He thanked the god whose swampy altar he still frequented that he’d come home alone as he raised up on hands and knees and, with his belt dagger, made an end to the quivering sentry’s agony.
3rd Commando tactics were meant to terrify; knowing this didn’t make it any easier to keep from retching. Knowing that it wouldn’t have taken more than a half hour for the sentry to have completely bled out didn’t help Zip’s frame of mind: Sync’s people were probably watching him from the adjacent ramshackle buildings Zip called his stronghold.
The 3rd Commando leader, Sync, said quietly from behind him: “Got a minute, sonny? Some people here want to talk with you.”
The words weighed on Zip like burial stones and his own pulse threatened to choke him. Through the entire winter, Sync’s rangers had never rousted him.

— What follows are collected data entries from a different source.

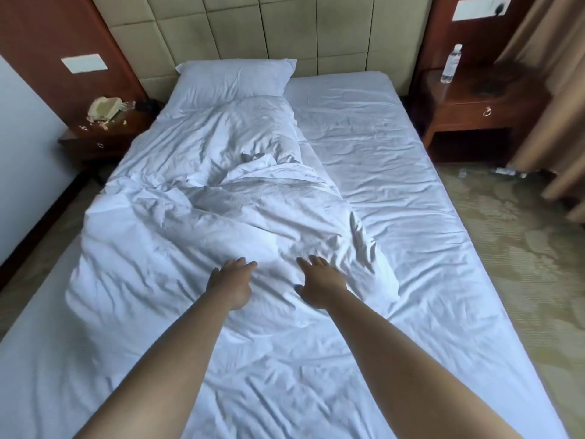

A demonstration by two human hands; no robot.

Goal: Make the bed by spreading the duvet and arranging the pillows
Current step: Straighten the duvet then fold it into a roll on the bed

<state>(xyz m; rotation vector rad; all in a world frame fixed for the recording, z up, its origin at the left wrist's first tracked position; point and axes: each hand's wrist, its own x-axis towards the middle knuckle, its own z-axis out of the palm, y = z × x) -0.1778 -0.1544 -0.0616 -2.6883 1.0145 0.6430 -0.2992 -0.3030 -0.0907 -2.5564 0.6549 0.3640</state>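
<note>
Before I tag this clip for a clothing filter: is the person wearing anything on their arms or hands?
Nothing shows. Both forearms are bare along their whole visible length, with no sleeve or cuff in view. The left hand and the right hand are gloveless, and no ring, watch, bracelet or band is visible on either wrist or hand. The frame cuts off the upper arms, so any sleeves there cannot be seen.

Second pillow (pixel 253 131) half under crumpled duvet (pixel 196 223)
</note>
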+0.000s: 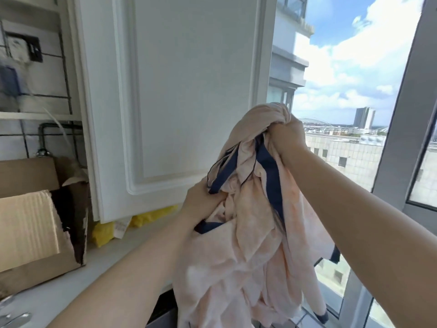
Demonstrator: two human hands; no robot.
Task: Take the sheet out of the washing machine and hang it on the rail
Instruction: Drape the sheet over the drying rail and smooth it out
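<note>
A pale pink sheet (248, 252) with a dark blue border hangs bunched up in front of me, held off the counter. My right hand (287, 138) grips its top in a fist, raised near the window. Lower down, my left hand (201, 204) holds a fold of the sheet by its blue edge. The lower end of the sheet drops out of sight at the bottom of the frame. No rail and no washing machine show in this view.
A white cabinet door (179, 91) stands open just behind the sheet. On the white counter (113, 261) at the left sit an open cardboard box (35, 233) and a yellow bag (104, 233). A large window (402, 138) fills the right side.
</note>
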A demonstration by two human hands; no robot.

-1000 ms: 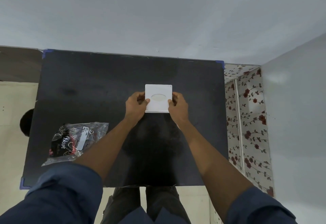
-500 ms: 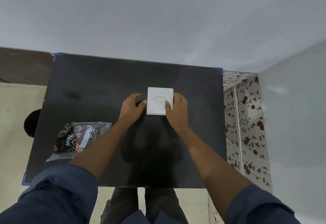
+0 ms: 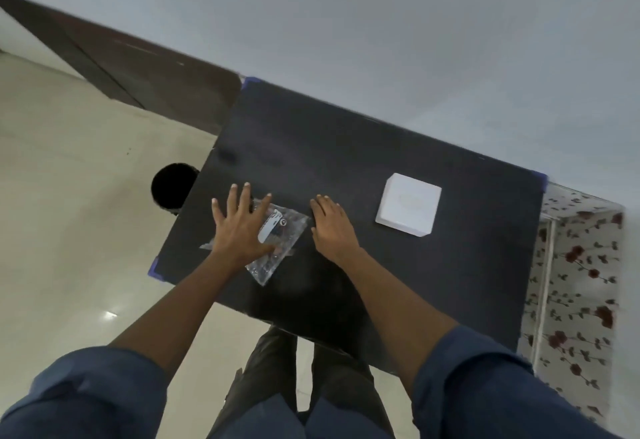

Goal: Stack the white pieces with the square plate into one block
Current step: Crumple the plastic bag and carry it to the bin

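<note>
A person is standing at a black table (image 3: 363,148), looking down at both bare arms reaching forward from rolled blue sleeves. The white block (image 3: 409,204) is sitting flat on the table toward the far right, with nothing touching it; its top face is a square plate with a faint oval mark, and it is appearing as one squared-up stack, though any seams between pieces are too faint to make out. The right hand (image 3: 331,227) is lying palm down on the table, fingers extended and close together, gripping nothing. The block is lying to the right of this hand and slightly farther away, near but clearly apart. The left hand (image 3: 242,222) is resting with fingers spread wide across a clear plastic bag (image 3: 277,243), pressing on it rather than pinching it; the bag is holding something dark with a white label. The bag is sitting just left of the right hand, near the table's left edge. The right hand is the nearer one to the block, while the left is well apart from it. Judging by this, the stacking is looking finished, and both hands are seeming to be turning toward the bag instead.
</note>
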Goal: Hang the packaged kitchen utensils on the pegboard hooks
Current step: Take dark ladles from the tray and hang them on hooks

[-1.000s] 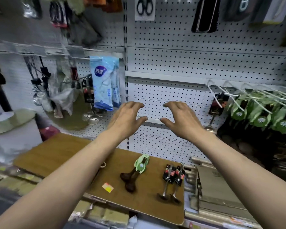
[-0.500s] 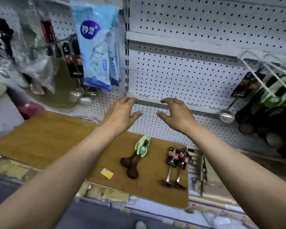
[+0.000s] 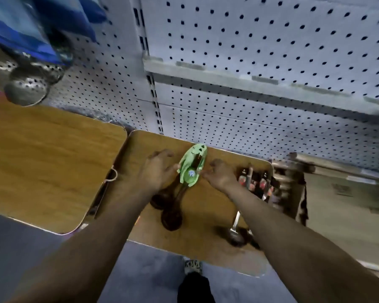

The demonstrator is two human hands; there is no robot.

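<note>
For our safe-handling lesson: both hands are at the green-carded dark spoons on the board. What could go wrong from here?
1. The green card may tear or bend if lifted by its edges while the dark spoons hang below.
2. The right hand is close to the red-labelled utensils and could knock them.

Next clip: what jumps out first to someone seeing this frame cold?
The bright green card pack of dark wooden spoons lying on the right-hand wooden board, with the left hand and right hand closing on it from either side. Just right of it lie the red-and-black carded utensils, and the white pegboard fills the background.
</note>
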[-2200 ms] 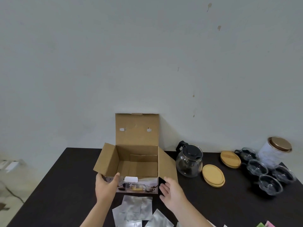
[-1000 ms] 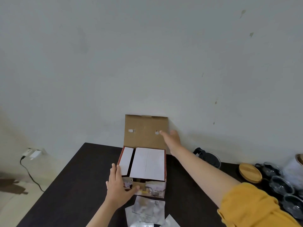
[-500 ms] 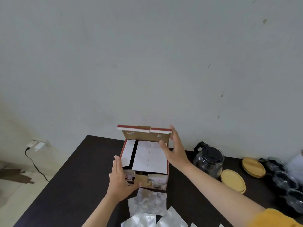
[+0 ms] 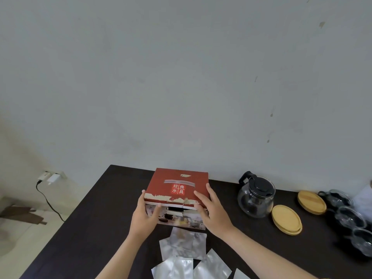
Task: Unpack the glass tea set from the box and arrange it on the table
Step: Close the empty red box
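The box [image 4: 177, 184] stands near the back of the dark table [image 4: 96, 218] with its red printed lid folded down over the top. My left hand [image 4: 144, 216] grips its front left corner. My right hand [image 4: 212, 210] lies on the lid's front right edge, fingers spread over it. To the right of the box stand a glass teapot [image 4: 255, 196] with a black lid, two round wooden coasters [image 4: 285, 219] [image 4: 311, 201] and several glass cups [image 4: 350, 217] with dark handles near the right edge.
Several silver foil pouches [image 4: 183, 246] lie on the table just in front of the box, between my forearms. A white canister [image 4: 365, 196] shows at the far right edge. A wall runs behind the table; a charger and cable [image 4: 48, 190] hang at the left.
The side flaps were folded in, then my right hand swung the tall back lid forward and down. The box now has its red lid lowered, with both hands at its front.
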The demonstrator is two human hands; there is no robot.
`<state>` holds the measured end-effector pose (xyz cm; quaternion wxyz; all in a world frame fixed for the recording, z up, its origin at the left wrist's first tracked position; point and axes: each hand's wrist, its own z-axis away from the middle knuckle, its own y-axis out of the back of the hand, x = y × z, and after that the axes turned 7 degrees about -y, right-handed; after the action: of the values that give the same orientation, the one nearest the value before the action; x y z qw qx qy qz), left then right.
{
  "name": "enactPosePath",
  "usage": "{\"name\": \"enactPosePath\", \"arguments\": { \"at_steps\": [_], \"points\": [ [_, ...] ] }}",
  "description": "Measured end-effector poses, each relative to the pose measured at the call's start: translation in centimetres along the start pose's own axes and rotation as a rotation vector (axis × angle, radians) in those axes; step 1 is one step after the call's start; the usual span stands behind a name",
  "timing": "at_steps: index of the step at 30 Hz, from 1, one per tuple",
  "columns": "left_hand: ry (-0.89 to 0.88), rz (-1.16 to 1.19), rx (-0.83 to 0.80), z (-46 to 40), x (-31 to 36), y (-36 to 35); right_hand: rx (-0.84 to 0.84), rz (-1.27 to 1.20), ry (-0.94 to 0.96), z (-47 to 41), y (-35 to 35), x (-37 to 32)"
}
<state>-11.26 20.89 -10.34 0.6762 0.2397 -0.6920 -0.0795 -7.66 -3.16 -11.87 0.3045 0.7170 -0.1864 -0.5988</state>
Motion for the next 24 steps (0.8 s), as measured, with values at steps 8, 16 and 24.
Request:
{"name": "enactPosePath", "arguments": {
  "at_steps": [8, 16, 24],
  "points": [
    [-0.008, -0.08, 0.107, -0.1, -0.5, -0.1, 0.049, 0.017, 0.019, -0.2, -0.3, 0.3],
    [-0.04, -0.123, 0.127, -0.1, 0.0, -0.1, 0.078, 0.099, 0.028, -0.3, -0.5, 0.8],
    [0.049, -0.078, 0.167, -0.6, -0.5, -0.2, 0.103, 0.152, -0.006, 0.3, -1.3, 0.6]
  ]
}}
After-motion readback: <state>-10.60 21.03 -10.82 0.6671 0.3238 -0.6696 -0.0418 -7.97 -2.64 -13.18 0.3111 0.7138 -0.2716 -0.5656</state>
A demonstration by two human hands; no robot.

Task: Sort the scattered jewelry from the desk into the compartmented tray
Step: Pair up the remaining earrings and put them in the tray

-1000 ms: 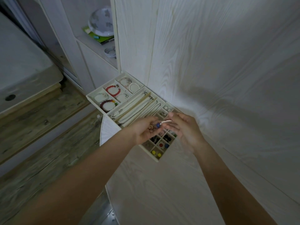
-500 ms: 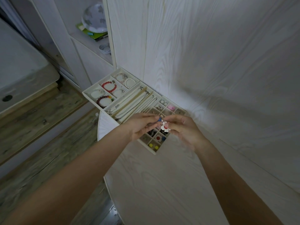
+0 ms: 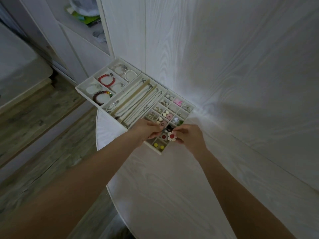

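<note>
Now the right hand (image 3: 189, 138) pinches a white flower earring with a red centre (image 3: 171, 136) over the small squares at the near end of the tray (image 3: 81, 88). Half a second ago the flower was tilted between the two hands; a second ago only a thin pale piece and a blue bead showed there. So the earring has come out of the shared hold and looks ready to be dropped in. The left hand (image 3: 146, 131) is curled with its fingertips close by, on something small and dark (what it is, I cannot tell).

The tray sits on the white desk (image 3: 172, 187), against the wall. Its far section holds bracelets, among them a red bead bracelet (image 3: 106, 80) and a dark bead bracelet (image 3: 101, 97). The long middle channels hold chains (image 3: 138, 104). The grid of small squares holds rings and earrings: a pink piece (image 3: 177, 102), heart shapes (image 3: 166, 113), a second red-centred flower (image 3: 164, 135) just beside the held one, and yellow studs (image 3: 158, 145) in the nearest square. The matching flower's square is probably the target.
</note>
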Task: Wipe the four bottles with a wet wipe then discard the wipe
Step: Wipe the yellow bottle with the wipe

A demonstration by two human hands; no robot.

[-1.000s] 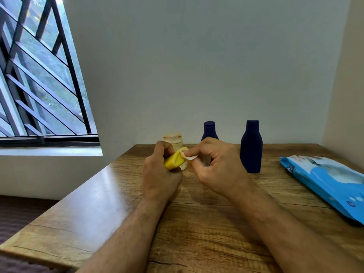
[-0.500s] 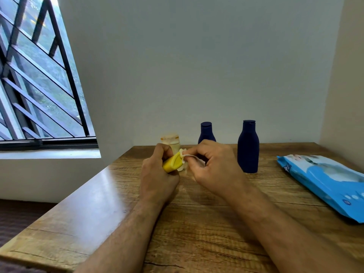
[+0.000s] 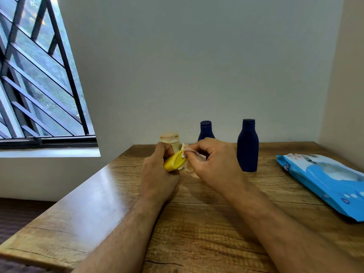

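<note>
Since the earlier frame, the wipe has shifted slightly along the bottle tip. The left hand (image 3: 157,174) grips the small yellow plastic bottle (image 3: 174,161) above the wooden counter (image 3: 197,223); fingers curled around it. The right hand (image 3: 212,164) pinches the white wet wipe (image 3: 185,153) against it. Rotate the bottle for full coverage.

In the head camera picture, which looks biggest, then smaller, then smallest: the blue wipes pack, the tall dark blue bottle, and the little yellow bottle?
1. Blue wipes pack, though it lies nearer the camera, which helps.
2. Tall dark blue bottle.
3. Yellow bottle, smallest, though the left hand hides part of it.
</note>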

The
3rd’s leader had professed autonomy, pretended friendship, left Zip’s PFLS to its own devices-as long as it followed an occasional suggestion from the 3rd’s cold-blooded leader.
But there had been talk of an alliance then-before Theron had visited Ranke; before Zip’s faction had recruited too many and developed factions within its own ranks; before some fools among them had captured Illyra, the S’danzo, and killed a S’danzo child; before an arrow aimed at Straton had been laid at Zip’s doorstep; before Kama had left Zip’s bed and taken up with Torchholder, the palace priest; before a falling out with Jubal over a slave girl Zip had liberated… before things had just gotten too damned complicated, because Zip couldn’t hold the territory he’d gained across the White Foal, territory he’d never wanted, like he’d never wanted to be so damned visible (and thus targeted) as Sync’s behind-the-scenes maneuvering had made him.